Jesus is for everyone

Hi everyone,

In the famous conclusion to Matthew’s Gospel, we find the Great Commission:

This passage has been studied, taught, memorized, and put into practice to such an extent that it has transformed the world.

Yet I still feel there is one part of this passage that is neglected.

To be fair, perhaps some streams of the church understand this well!

It might be that what is neglected is primarily in the apologetics community? You’ll have to let me know!

Let’s look at the passage again, so we have it fresh on our minds:

Jesus came near and said to them, “All authority has been given to me in heaven and on earth. Go, therefore, and make disciples of all nations, baptizing them in the name of the Father and of the Son and of the Holy Spirit, teaching them to observe everything I have commanded you. And remember, I am with you always, to the end of the age.”

So what have (some of us) missed?

Did you see that Jesus said we are to make disciples of all nations?

And did you notice that Jesus promised, I am with you always?

If Jesus intends for his disciples to make disciples of all nations, that means Jesus is for everyone.

Of course, colleges are a modern invention. And even as of 2010, only 6.7% of the world had college degrees..

That’s not to say that in the ancient world, there was no advanced thinking! Even today, brilliant people do doctoral work to understand great thinkers from the past: Plato, Socrates… I won’t try to mention everyone. :sweat_smile:

But because Jesus is for everyone, he must be knowable by those who lack even a basic education.

So what does Jesus give his disciples to help them make disciples?

Does he give them an apologetics textbook?

Does he provide them with a systematic theology?

As best I can tell, that’s not the emphasis.

Rather, he provides the gift of himself and his way of life.

How does Jesus give this gift? We see it in Acts 2:4,

Then they were all filled with the Holy Spirit and began to speak in different tongues, as the Spirit enabled them.

And what happens when the Holy Spirit empowers Jesus’ disciples to announce God’s message?

We read in Acts 2:41,

So those who accepted Peter’s message were baptized, and that day about three thousand people were added to them.

And as these new disciples are taught to obey everything that Jesus commanded his original disciples, what happens?


We see the unique and appealing life of this community in Acts 2:43-47:

They devoted themselves to the apostles’ teaching, to the fellowship, to the breaking of bread, and to prayer.

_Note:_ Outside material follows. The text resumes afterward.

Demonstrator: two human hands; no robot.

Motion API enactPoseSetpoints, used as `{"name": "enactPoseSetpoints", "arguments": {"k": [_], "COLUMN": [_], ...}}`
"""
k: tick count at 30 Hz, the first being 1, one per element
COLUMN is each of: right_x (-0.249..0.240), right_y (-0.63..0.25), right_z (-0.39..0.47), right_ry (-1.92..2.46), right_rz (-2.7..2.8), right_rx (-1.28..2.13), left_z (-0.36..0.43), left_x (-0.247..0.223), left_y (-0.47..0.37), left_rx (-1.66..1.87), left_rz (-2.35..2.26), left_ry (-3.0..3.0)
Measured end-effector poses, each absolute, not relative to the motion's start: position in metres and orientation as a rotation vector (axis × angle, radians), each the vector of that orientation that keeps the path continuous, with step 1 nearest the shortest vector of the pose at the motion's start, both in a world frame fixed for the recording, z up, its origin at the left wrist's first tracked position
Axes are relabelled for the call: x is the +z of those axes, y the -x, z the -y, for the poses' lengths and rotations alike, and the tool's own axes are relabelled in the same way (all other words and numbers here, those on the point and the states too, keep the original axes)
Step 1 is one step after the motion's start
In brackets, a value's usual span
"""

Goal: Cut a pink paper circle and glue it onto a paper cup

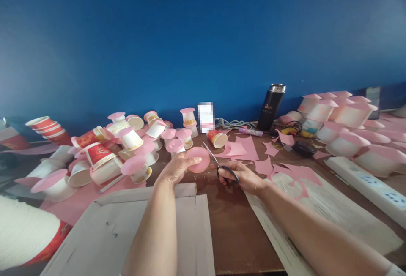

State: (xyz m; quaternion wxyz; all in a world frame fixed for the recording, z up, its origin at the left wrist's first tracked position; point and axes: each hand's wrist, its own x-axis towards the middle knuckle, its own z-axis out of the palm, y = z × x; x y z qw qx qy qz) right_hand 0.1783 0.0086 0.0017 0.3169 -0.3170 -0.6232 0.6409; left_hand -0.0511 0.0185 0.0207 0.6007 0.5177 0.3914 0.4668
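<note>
Pinched between the thumb and fingers of my left hand (pixel 178 168) is a round pink paper disc (pixel 198 160), held above the brown table. My right hand (pixel 236 175) is closed on the dark handles of a pair of scissors (pixel 213 156). The blades point up and left, parted a little, close to the disc's right edge. Behind the disc a red and white paper cup (pixel 217 138) lies on its side. Pink paper scraps (pixel 242 148) lie beyond my right hand.
Many paper cups with pink discs (pixel 131 138) crowd the left; more (pixel 349 140) stand at right. A black bottle (pixel 272 107) is by the blue wall. A power strip (pixel 368 185), printed sheets (pixel 336 208) and a grey board (pixel 127 233) lie nearer.
</note>
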Motion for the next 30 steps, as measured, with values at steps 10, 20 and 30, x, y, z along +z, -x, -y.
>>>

Everyone was filled with awe, and many wonders and signs were being performed through the apostles.

Now all the believers were together and held all things in common. They sold their possessions and property and distributed the proceeds to all, as any had need. Every day they devoted themselves to meeting together in the temple, and broke bread from house to house. They ate their food with joyful and sincere hearts, praising God and enjoying the favor of all the people.

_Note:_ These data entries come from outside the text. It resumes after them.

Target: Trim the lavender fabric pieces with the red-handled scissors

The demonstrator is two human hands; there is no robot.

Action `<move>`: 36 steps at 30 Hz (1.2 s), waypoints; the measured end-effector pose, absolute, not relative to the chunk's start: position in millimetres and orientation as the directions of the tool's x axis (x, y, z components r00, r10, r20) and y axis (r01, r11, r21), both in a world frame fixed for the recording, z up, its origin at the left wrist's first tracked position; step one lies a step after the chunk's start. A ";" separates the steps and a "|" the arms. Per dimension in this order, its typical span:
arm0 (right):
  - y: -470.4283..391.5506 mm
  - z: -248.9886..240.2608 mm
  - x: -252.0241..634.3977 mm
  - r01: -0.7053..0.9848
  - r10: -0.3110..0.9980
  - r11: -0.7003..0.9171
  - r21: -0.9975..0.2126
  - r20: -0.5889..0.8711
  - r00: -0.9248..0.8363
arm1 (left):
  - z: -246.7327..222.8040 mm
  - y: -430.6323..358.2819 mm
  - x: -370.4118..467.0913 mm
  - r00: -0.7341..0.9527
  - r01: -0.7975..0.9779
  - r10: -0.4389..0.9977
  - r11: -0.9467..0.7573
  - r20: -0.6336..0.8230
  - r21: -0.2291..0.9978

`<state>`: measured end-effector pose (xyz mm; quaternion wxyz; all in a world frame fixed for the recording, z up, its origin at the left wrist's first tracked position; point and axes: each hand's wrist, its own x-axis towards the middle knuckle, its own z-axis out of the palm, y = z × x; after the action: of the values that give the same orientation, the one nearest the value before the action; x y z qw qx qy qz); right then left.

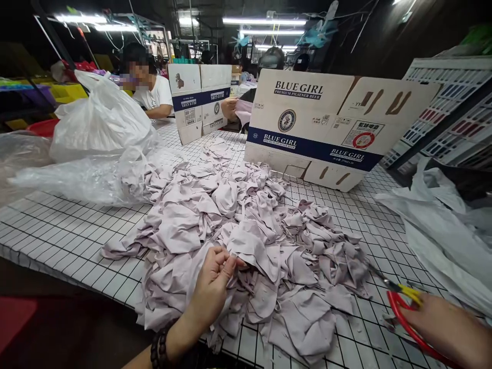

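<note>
A large heap of pale lilac fabric pieces [184, 225] lies across the table in front of me. My left hand [214, 274], with dark beads at the wrist, reaches over the heap's near side. Its thumb and fingers are pinched on the edge of one fabric piece [249, 243]. At the lower right my right hand [446, 323] is closed on the handles of scissors [402, 297] with red and yellow grips. The blades point left toward the heap and their tips are blurred. Part of the right hand lies beyond the frame edge.
Cardboard sheets [300, 113] printed in blue stand upright across the table [77, 241], which has a black grid pattern. White plastic bags [100, 118] sit at the left, with another bag [442, 220] at the right. Co-workers [156, 95] are behind the cardboard; white crates [434, 97] stand far right.
</note>
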<state>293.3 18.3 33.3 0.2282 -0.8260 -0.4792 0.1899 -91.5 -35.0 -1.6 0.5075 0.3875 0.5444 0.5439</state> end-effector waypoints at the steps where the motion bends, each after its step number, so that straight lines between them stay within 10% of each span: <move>1: 13.4 38.1 285.7 0.714 0.846 -0.505 -0.484 -0.115 0.520 | -1.7 -34.3 -91.5 -0.220 -0.028 0.974 0.051 -0.056 0.998; 7: 12.0 25.8 126.4 0.196 0.956 -0.209 -0.958 -0.243 -0.166 | 10.4 -32.9 -90.7 -0.220 0.149 0.967 -0.100 0.132 0.984; 13: 30.2 -6.6 32.9 -0.139 0.912 -0.185 -0.973 -0.117 -0.393 | 13.3 -27.2 -88.1 -0.200 -0.154 0.980 -0.052 0.021 0.987; 23: 32.6 16.1 98.9 0.216 0.933 -0.038 -0.976 -0.112 -0.343 | -6.9 -4.8 -75.1 0.007 -0.341 0.997 -0.065 0.072 0.938; 28: 12.0 43.3 124.0 0.714 0.915 0.259 -0.651 -0.070 -0.396 | -11.8 -2.7 -71.0 0.021 -0.306 0.999 -0.023 0.031 0.952; 36: 1.8 39.0 110.4 0.798 0.918 0.350 -0.491 0.011 -0.396 | -5.9 -5.0 -68.4 0.064 -0.251 0.998 0.033 -0.017 0.967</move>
<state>110.4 1.8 39.0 0.1440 -0.5303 -0.8090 0.2089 -68.4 -5.0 -5.9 0.5808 0.4412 0.4232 0.5374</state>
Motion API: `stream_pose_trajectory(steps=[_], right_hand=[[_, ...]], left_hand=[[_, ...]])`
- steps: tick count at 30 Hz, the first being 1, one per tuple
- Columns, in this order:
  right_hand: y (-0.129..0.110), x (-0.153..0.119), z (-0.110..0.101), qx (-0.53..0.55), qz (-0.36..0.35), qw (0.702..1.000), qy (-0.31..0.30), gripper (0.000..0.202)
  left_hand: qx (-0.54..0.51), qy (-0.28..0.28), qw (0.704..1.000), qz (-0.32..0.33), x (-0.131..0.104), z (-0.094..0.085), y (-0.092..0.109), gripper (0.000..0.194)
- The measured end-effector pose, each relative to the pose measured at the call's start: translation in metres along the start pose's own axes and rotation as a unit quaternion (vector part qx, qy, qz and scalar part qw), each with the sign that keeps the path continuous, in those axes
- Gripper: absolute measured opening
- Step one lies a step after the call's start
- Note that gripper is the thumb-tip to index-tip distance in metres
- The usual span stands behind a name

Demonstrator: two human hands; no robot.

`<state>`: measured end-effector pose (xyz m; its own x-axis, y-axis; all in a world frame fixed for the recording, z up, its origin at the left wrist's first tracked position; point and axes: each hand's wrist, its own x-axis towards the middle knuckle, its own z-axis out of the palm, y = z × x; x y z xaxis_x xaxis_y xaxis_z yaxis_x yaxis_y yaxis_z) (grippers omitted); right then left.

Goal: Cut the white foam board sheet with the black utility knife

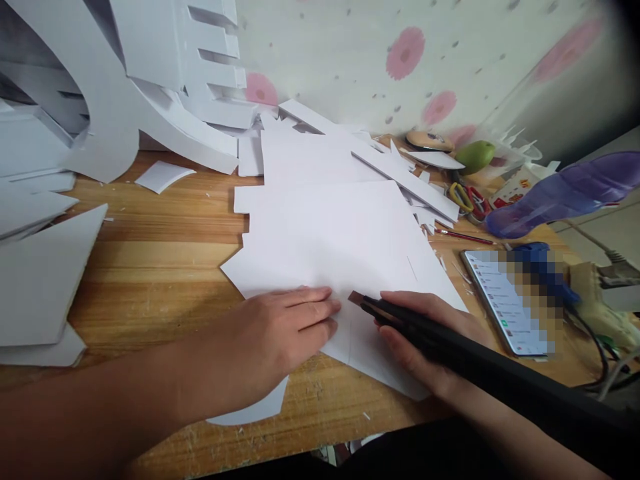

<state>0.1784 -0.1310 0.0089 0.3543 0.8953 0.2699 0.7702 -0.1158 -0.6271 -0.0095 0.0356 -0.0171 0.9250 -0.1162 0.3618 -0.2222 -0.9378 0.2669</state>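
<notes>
White foam board sheets (320,227) lie overlapped on the wooden table in front of me, with notched left edges. My left hand (287,333) rests flat on the front part of the board, its fingers stretched out and holding nothing. Just to the right, my right hand (425,333) is closed around a long black utility knife (400,320). Its short blade (355,297) points left, over the board near my left fingertips; I cannot tell whether it touches the surface. Faint straight lines run across the board around it.
Cut white letter-like shapes (170,60) stand at the back left, with board pieces (40,273) below. Offcuts (405,177) pile up behind the sheets. To the right are scissors (469,200), a pencil (465,236), a purple bottle (560,190), a phone (495,307) and cables.
</notes>
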Motion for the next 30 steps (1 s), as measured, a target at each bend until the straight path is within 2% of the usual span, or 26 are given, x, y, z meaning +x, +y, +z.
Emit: stream_pose_trajectory(steps=[15,21,30], right_hand=[[0.0091,0.0013,0.0036,-0.024,-0.040,0.999,-0.010,0.026],[0.0056,0.0036,0.0033,-0.027,-0.049,0.998,-0.011,0.024],[0.0006,0.0084,-0.0054,-0.015,-0.076,0.995,-0.069,0.026]], left_hand=[[0.006,-0.010,1.000,-0.002,-0.0009,-0.0005,0.0004,0.031],[0.007,-0.004,1.000,-0.001,-0.0003,0.0006,0.0005,0.031],[-0.034,-0.009,0.999,-0.018,0.0004,0.0008,-0.0036,0.028]])
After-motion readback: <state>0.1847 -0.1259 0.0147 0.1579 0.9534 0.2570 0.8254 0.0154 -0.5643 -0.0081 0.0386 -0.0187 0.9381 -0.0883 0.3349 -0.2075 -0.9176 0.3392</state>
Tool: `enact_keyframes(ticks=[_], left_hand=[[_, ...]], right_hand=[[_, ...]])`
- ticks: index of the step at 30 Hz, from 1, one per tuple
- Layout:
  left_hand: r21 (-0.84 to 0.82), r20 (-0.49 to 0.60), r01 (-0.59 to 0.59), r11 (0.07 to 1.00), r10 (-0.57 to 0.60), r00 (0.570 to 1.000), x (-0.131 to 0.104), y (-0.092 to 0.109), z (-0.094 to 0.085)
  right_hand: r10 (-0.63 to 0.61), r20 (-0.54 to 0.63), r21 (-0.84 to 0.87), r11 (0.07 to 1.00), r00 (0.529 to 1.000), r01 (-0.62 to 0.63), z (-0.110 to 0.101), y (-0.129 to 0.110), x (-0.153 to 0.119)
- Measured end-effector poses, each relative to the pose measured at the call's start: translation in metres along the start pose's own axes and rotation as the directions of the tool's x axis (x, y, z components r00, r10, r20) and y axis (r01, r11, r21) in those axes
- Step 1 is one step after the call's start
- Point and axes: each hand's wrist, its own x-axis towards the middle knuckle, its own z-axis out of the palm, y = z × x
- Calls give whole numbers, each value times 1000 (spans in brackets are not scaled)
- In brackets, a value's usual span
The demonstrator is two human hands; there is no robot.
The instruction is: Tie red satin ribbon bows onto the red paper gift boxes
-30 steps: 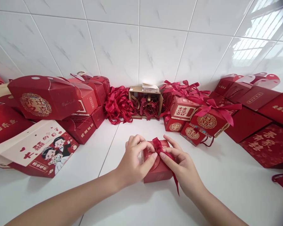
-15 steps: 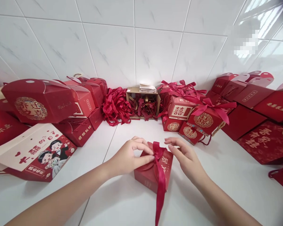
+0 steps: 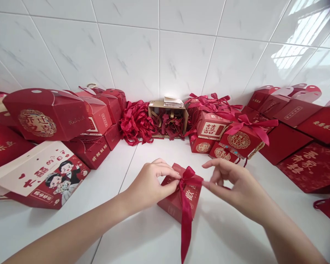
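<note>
White tiled wall [image 3: 129,55] behind; pale papers [image 3: 173,101] atop cardboard carton [image 3: 156,104]; couple-printed box [image 3: 53,176] at left

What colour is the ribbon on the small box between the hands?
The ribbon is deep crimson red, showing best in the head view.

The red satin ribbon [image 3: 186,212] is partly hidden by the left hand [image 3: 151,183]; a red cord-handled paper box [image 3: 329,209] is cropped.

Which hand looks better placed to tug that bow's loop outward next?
Probably the right hand: its fingertips are at the outer end of the loop, beside the red box. The left hand pinches near the knot, seemingly better suited to steadying.
</note>
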Motion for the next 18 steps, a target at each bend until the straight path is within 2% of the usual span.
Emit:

Every day the Lord added to their number those who were being saved.

What do we see here?

Jesus fulfills his promise to be with his people. And each new disciple is filled with the Holy Spirit.

The original disciples dedicate themselves to teaching what Jesus taught them. And the new disciples “devote themselves” to learning this teaching.

Further, the original disciples don’t just give information, but they focus on obedience to the Lordship of Christ. They demonstrate and explain the necessity of “observing” what Jesus “commanded” (Matthew 28:20). The new disciples put this way of life into practice.

The point is, actions speak louder than words.

What’s more convincing?

Arguing that Jesus rose from the dead — or showing how Jesus’ resurrection has transformed you, your family, and your community?

By far, it is the latter that God blesses.

As the new community of Jesus-shaped disciples experiences renewal, sacrificially loves one another and engages in their community, they “enjoy the favor of all the people” (Acts 2:47).

So does this mean we give up apologetics?

No, not at all. I didn’t say that!

It’s interesting to see how persuasive the speeches in Acts are.

To Jewish audiences, the apostles speak of how Scripture is fulfilled, and that Jesus is the Messiah. (Do a word search in Acts for “Messiah”).

To Gentile audiences, the apostles go into public forums to present and discuss the resurrection of Jesus.

In particular, Paul often repeats his testimony of encountering Jesus — which reminds me, again, of Jesus’ promise: “I will be with you always.”

Paul also appeals to the public, historical record. For instance, in Acts 26:26, as he addresses the procurator, Festus, and King Agrippa he states: “For I am convinced that none of these things has escaped his notice, since this was not done in a corner.”

How could Jesus show up in your community?

What I am suggesting is there are four sequential and inter-related components of revival:

  1. Experiencing Jesus’ presence
  2. Demonstrating Jesus’ transformation… together
  3. Going on Jesus’ mission
  4. Proclaiming Jesus’ message

Discussion Questions:

  1. Where are you stuck in this process?

  2. Where has your community stalled out?

  3. What does the next step of obedience look like?

And remember, Jesus is with you! This isn’t about increasing our religious or moral self-effort. This isn’t about impressing me or anyone else. This is about having " joyful and sincere hearts" (Acts 2:46) as we experience God’s presence and purpose for ourselves.